Work item – Each line below should be copied exactly as it stands.

◆ ◆ ◆

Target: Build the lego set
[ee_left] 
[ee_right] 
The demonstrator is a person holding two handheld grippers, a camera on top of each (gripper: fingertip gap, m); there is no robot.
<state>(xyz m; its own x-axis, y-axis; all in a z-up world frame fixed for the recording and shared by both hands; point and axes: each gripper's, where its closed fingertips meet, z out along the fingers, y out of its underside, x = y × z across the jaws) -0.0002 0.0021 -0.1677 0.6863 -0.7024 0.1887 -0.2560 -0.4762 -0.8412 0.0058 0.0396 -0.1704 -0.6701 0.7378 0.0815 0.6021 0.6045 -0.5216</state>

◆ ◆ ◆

Output –
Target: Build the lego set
[ee_left] 
[ee_right] 
The demonstrator is a person holding two handheld grippers, a camera on top of each (gripper: fingertip gap, m); there is no robot.
<state>(xyz m; its own x-axis, y-axis; all in a z-up world frame fixed for the recording and shared by both hands; point and axes: each gripper's, where its closed fingertips meet, z out along the fingers, y out of its underside, x = y × z across the jaws) -0.0002 0.0021 -0.1677 0.6863 -0.7024 0.1887 -0.2560 -0.4762 -0.8412 0.0058 0.0396 -0.1704 -0.6701 0.7378 0.0815 0.6021 0.6045 -0.5216</state>

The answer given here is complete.